» Description of the task
Within the lines below, the span from the line with "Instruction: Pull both" to the line with "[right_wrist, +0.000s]", both ends included, is to be reproduced exactly, with pictures omitted.

<<<<

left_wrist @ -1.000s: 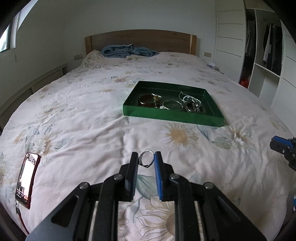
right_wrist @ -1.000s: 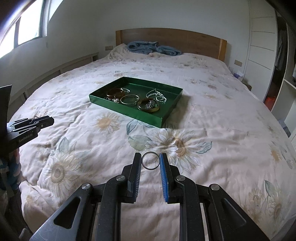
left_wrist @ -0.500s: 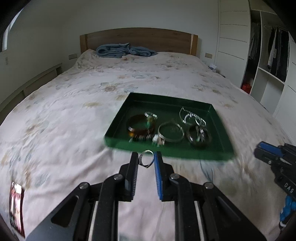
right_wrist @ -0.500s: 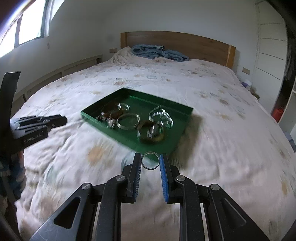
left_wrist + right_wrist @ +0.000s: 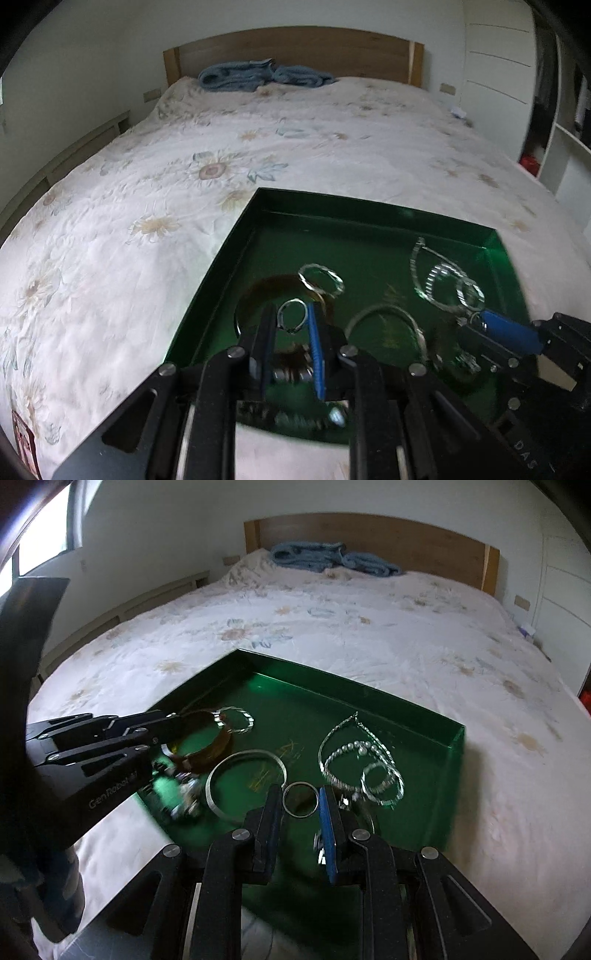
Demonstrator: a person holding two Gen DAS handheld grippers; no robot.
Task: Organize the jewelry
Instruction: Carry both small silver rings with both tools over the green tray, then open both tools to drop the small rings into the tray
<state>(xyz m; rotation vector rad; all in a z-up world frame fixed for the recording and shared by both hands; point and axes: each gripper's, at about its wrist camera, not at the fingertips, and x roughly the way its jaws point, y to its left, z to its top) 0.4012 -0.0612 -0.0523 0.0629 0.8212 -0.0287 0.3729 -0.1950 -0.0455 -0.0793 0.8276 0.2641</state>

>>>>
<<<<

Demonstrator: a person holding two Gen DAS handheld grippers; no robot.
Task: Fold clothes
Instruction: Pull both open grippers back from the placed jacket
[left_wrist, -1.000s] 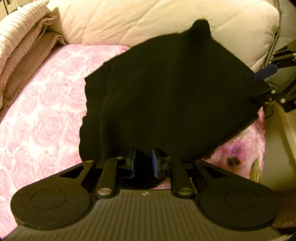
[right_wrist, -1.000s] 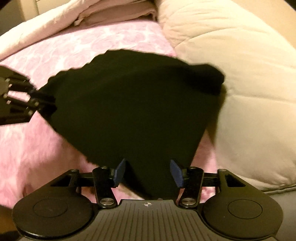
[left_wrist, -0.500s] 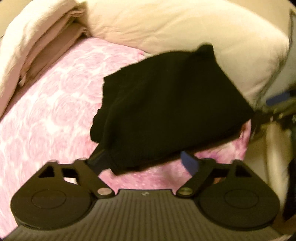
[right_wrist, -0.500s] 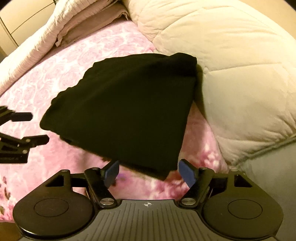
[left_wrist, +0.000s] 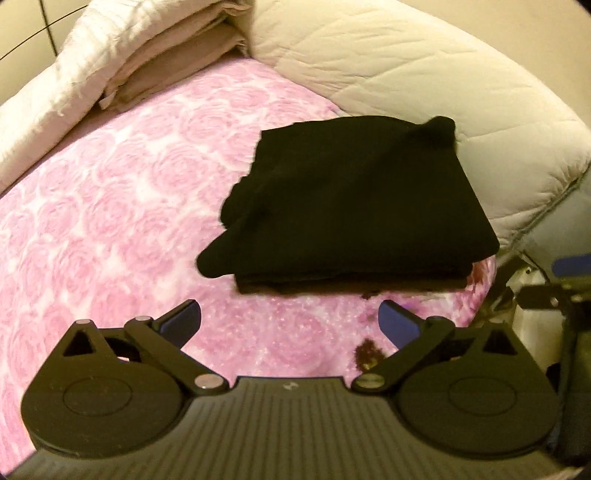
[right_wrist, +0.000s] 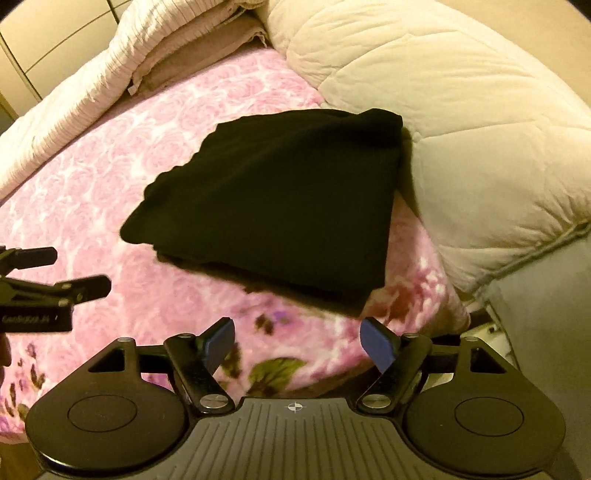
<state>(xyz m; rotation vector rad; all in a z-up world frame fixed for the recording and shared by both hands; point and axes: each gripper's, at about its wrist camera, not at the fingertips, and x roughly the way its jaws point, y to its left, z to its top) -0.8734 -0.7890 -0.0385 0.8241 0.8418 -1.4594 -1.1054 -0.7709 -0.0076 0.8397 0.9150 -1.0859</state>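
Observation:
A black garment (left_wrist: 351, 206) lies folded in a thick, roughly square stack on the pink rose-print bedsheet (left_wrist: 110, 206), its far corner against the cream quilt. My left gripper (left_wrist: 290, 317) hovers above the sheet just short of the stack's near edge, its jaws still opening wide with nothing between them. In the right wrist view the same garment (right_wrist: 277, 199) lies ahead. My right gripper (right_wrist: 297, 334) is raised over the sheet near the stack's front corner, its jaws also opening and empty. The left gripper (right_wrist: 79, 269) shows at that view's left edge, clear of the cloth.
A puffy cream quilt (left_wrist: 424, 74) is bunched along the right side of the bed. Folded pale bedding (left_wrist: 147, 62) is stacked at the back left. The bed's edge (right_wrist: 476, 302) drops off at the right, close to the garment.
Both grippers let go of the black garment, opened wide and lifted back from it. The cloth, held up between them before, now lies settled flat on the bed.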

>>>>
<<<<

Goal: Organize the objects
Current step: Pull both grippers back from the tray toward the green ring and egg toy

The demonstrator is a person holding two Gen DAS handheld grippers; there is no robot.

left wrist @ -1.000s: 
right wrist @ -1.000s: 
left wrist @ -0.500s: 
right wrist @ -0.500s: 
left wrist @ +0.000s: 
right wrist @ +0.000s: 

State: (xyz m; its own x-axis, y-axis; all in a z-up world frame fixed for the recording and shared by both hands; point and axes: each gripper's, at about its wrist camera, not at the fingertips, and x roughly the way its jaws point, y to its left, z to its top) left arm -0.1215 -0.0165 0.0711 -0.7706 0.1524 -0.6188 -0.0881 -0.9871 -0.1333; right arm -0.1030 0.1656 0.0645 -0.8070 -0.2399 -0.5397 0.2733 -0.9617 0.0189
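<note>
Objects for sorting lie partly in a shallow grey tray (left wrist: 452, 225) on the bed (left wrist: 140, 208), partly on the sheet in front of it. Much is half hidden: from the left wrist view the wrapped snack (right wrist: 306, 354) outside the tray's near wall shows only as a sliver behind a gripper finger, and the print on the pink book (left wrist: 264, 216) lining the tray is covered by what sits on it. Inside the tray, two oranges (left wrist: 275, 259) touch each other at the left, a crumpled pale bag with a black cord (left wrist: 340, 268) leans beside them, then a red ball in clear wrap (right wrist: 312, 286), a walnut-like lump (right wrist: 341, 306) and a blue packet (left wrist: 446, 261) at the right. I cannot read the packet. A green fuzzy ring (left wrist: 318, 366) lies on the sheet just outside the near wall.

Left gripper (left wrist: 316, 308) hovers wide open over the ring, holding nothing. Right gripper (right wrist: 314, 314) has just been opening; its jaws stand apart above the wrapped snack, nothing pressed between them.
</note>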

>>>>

» Task solution
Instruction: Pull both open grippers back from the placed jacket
[left_wrist, -1.000s] 
[right_wrist, -1.000s] 
[left_wrist, -0.500s] 
[right_wrist, -0.500s] 
[left_wrist, +0.000s] 
[right_wrist, +0.000s] 

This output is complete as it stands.